I started that compost pile. I started by removing the grass and digging a trench about 2 ft by 4 ft. I put the vegetable scraps in the trench and covered it with dirt. I've got the dirt piled high at on end of the trench so I can pull it down as I add scraps to it. I think this will work as a simple way to compost.
This afternoon I'm going to start removing sod for a small vegetable garden. The compost will make the scraps into something useful instead of ending up in the landfill.
I agree that the book Worms Eat My Garbage is fantastic!
I just started vermicomposting a week ago, and I'm loving it so far. I'm so excited to have worms eating my scraps! I bought the worm 360 tray system. It is really easy to follow. I ordered my worms online because there wasn't anything locally.

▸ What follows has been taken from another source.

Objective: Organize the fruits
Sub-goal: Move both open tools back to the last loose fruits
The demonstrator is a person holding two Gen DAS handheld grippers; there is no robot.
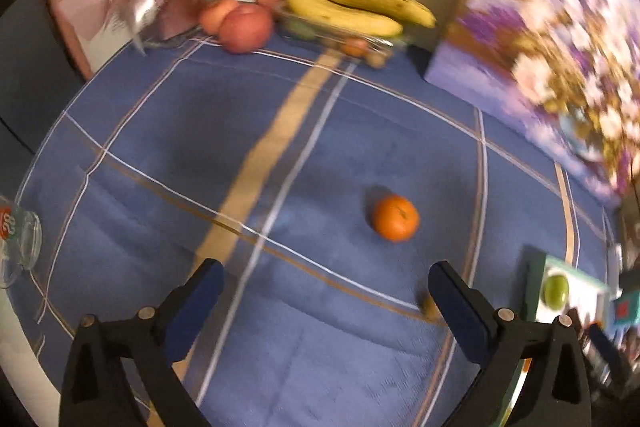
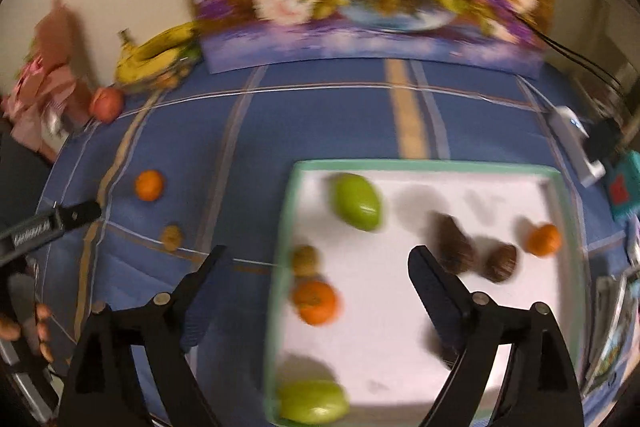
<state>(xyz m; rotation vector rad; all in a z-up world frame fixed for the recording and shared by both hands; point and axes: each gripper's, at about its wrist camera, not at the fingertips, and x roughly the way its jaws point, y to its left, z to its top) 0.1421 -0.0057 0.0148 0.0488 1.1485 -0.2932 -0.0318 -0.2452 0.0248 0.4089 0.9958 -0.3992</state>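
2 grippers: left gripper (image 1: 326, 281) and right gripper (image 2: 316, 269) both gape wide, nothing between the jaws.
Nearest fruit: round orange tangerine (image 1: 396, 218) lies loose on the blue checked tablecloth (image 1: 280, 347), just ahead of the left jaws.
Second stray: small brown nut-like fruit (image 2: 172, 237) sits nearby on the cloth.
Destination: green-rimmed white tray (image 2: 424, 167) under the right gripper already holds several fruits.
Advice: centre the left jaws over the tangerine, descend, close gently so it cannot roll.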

I'm living in an apartment in Chicago. Since the weather gets frigid in the winter I decided to keep the tray system inside. (I'd have to bring them inside during the winter anyways.) So far so good! It doesn't smell. It doesn't take up too much space. It's great! I'd highly recommend it.
I was just logging in to post something about composting and here is this thread! Thanks NKHARRIS for getting it started and to the rest of you for your comments. I'm going out in a bit to get my compost pile going!
Plant seeds of expectation in your mind; cultivate thoughts that anticipate achievement. Believe in yourself as being capable of overcoming all obstacles and weaknesses.
If you're looking for an easy way to start, especially if you don't have much space outside, I highly recommend vermicomposting. If you're handy, you can make the bin yourself. Or, you can just buy a premade one with 1 lb of worms. They do all the work, as long as you add newspaper whenever it gets wet or stinky.
If you have zero experience, let me give you a few simple ways to do it.
1. If you want to just do your flower bed, make a small trench behind where your plants will grow. Pile up the dirt toward the plants. In this trench put your kitchen waste, leaves, grass clippings, etc, layering with the dirt from the trench. This should be close enough for the plants to access the nutrients as they leach down to the roots. Don't forget to water when you water your plants. This will get you started.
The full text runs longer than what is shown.